New York Daily News

A BAD APPLE

Eli a ‘cancer’ as Giants implode

- GARY MYERS

IT WAS inevitable in this miserable awful dysfunctio­nal season: Giant on Giant crime. If the NFL would permit it, the Giants should just head to the airport right now and forget about Sunday’s final game against Washington.

Give the 25,000 people who are going up show up at MetLife a full refund as a holiday gift and get on with cleansing away the stench of this season.

In a record-setting four months of franchise humiliatio­n, the locker room finally fractured Tuesday when Pro Bowl safety Landon Collins, the Giants’ second-best player after Odell Beckham Jr., went on ESPN radio in New York and called teammate Eli Apple a “cancer” who needs to be sent on his way off the team.

It doesn’t get any stronger. It doesn’t get any worse. Infighting is the last sign of a shattered team.

When the Giants decide on a new GM, and it will likely be Dave Gettleman, and he has a hand in picking a new coach, one of the first issues on their agenda will be what to do about Apple. He is just 22 years old, was a first-round pick only a year ago and plays a premium position and he has elite skills.

But he has maturity issues. He’s been a knucklehea­d. Now he has teammate issues.
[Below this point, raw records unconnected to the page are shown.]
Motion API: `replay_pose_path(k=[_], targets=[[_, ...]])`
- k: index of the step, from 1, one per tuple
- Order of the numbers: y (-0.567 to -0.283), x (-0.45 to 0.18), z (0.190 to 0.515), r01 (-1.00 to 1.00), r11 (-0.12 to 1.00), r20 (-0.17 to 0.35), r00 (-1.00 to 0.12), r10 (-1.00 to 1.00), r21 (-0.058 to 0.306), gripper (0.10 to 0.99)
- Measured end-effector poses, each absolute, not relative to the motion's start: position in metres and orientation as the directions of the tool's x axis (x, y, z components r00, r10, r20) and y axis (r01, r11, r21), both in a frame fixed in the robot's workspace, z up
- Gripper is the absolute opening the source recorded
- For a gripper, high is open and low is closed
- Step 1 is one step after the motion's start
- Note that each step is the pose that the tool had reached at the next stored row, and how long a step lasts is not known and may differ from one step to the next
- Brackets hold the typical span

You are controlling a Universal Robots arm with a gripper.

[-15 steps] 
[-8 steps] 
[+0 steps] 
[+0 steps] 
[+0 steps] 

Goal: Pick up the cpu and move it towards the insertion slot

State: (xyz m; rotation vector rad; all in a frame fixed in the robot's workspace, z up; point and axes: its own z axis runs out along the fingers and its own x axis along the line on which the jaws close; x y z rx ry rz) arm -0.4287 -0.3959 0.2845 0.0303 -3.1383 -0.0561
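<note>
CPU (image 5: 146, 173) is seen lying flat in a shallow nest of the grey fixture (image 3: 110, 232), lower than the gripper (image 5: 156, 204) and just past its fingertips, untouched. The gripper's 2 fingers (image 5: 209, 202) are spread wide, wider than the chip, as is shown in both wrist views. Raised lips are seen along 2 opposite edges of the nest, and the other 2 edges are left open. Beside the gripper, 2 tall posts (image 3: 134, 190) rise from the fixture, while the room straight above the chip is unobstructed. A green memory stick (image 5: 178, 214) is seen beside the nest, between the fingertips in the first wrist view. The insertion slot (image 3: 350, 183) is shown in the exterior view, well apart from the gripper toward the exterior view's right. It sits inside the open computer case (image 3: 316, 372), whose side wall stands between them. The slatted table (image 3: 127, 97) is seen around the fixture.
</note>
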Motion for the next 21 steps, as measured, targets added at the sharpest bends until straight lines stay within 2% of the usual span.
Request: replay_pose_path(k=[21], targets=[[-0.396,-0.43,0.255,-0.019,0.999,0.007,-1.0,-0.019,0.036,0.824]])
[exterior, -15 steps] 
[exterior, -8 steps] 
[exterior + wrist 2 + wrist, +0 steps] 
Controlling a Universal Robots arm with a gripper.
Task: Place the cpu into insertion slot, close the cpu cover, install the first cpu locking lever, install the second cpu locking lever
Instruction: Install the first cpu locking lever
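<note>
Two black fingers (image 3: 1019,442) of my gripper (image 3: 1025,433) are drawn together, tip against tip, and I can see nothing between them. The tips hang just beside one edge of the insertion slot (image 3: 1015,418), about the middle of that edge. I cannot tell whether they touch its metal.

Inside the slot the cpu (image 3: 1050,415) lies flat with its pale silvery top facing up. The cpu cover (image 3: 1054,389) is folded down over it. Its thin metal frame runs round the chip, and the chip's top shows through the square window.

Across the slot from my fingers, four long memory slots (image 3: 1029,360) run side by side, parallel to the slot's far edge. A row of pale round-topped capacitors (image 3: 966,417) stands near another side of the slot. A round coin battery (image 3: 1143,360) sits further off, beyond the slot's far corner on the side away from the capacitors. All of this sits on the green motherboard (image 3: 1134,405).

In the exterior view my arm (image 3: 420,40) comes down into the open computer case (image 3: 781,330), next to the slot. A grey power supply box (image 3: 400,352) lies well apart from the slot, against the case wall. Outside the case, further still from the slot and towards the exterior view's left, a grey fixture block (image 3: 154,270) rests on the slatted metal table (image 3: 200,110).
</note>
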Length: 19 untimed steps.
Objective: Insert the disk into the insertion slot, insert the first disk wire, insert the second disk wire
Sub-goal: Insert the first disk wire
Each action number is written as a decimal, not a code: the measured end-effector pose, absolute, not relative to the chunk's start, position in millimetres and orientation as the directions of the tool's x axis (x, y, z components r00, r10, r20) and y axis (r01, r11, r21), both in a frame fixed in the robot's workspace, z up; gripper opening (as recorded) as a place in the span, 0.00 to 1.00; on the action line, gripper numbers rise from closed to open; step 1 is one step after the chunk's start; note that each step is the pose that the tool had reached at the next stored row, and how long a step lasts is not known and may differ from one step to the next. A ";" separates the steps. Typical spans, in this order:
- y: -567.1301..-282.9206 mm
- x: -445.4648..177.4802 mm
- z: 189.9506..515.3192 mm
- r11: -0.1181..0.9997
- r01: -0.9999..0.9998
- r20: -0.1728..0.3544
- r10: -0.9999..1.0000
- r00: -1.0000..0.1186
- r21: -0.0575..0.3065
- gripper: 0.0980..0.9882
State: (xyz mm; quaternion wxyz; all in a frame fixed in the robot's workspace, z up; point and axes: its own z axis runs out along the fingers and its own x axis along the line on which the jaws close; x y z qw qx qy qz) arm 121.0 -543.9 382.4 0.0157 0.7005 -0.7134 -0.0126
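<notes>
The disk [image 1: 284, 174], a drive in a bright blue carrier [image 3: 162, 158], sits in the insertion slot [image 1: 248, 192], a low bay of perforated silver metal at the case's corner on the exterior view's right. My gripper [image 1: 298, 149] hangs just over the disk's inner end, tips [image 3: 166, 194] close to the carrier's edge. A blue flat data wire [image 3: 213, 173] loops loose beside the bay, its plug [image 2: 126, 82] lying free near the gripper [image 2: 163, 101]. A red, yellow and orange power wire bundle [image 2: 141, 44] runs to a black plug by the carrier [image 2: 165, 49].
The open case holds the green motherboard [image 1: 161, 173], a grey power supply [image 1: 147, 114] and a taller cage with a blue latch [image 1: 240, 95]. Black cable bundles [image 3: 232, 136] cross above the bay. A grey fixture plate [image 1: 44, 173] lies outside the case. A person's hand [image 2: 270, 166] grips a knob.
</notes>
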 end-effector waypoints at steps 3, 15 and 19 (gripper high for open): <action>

“There’s one corner that has to establish and needs to grow, and we all know who that is,” Collins said. “That would be the only person I would change out of our secondary group. The other two guys — DRC and Jackrabbit — I love those two guys. They play hard. They love what they do. But, that first pick, he’s a cancer.” That first pick is Apple. Collins could have just called him a bad apple. He called him a cancer. Now that Apple has been called out as a “cancer,” it’s going to be very difficult for him to walk back into the locker room, not only today, when the Giants begin preparatio­ns for Washington, but going forward as well. Although just in his third season, Collins has emerged as one of the strongest voices on the team. He is also respected throughout the locker room. Although he did not have nearly the type of impactful season he had in 2016, when he was first-team All Pro and a contender for defensive player on the year, he is so well thought of around the league that he was named to the Pro Bowl for the second straight year. The secondary had been a soap opera this year. First it was Dominique-Rodgers Cromartie getting suspended one game. Then Jackrabbit Jenkins was suspended one game. Then Apple’s mother had brain surgery, and then he was made inactive four straight games (it seemed like an unannounce­d suspension), played 60 snaps on defense against the Eagles one week ago and then only on special teams against the Cardinals on Sunday.

In the middle of all this, Eli Manning was benched for one game and the next day Ben McAdoo and GM Jerry Reese were fired.

It’s unusual but not unpreceden­ted for a player to call a teammate a cancer in the locker room. But it’s rare that they attach their name to it. Collins is so fed up with Apple that he obviously didn’t care about any repercussi­ons. He probably had all he could take when he recently said he’s been trying to help Apple through his rough times and Apple denied it.

“He’s got lot of personal things that’s going on in his life at this point that no player is — I’m surprised he’s still here,” Collins said. “And didn’t kind of step away from the game, because most players would. He’s got a lot going on with the situation. That’s when you have to be a brother toward him and tell him we got your back and we’re here for you.”

Apple denied that Collins has been mentoring him.

“Landon? No,” he said. “I talk to Brandon Marshall, DRC always been a good person because he kind of went through the same thing around my age a little bit.”

Collins was a bit confused when told Apple said they never spoke.

“Is that what he said? I guess he don’t remember things. I don’t know. It is what it is,” said Collins. “I don’t want to start no controvers­y with my teammate. I know I have (spoken to him) and I know what I did. I spoke highly of him. It is what it is.”

A story over the weekend on nj.com detailed how Apple’s mother recently divorced his stepfather, who had played a big part in his life, but now he has stopped talking to him. Apple has not addressed A that situation. fter a somewhat promising rookie year in 2016 after the Giants drafted him 10th overall out of Ohio State, this season has been a train wreck for Apple. He was criticized for a lack of hustle on a third-and-33 play against the Rams that resulted in a touchdown and then was awful the following week in San Francisco and was one of McAdoo’s main targets in the “brutally honest” film session a few days later.

Collins calling Apple a cancer is about as bad as it gets. But it was inevitable the Giants would turn on each other.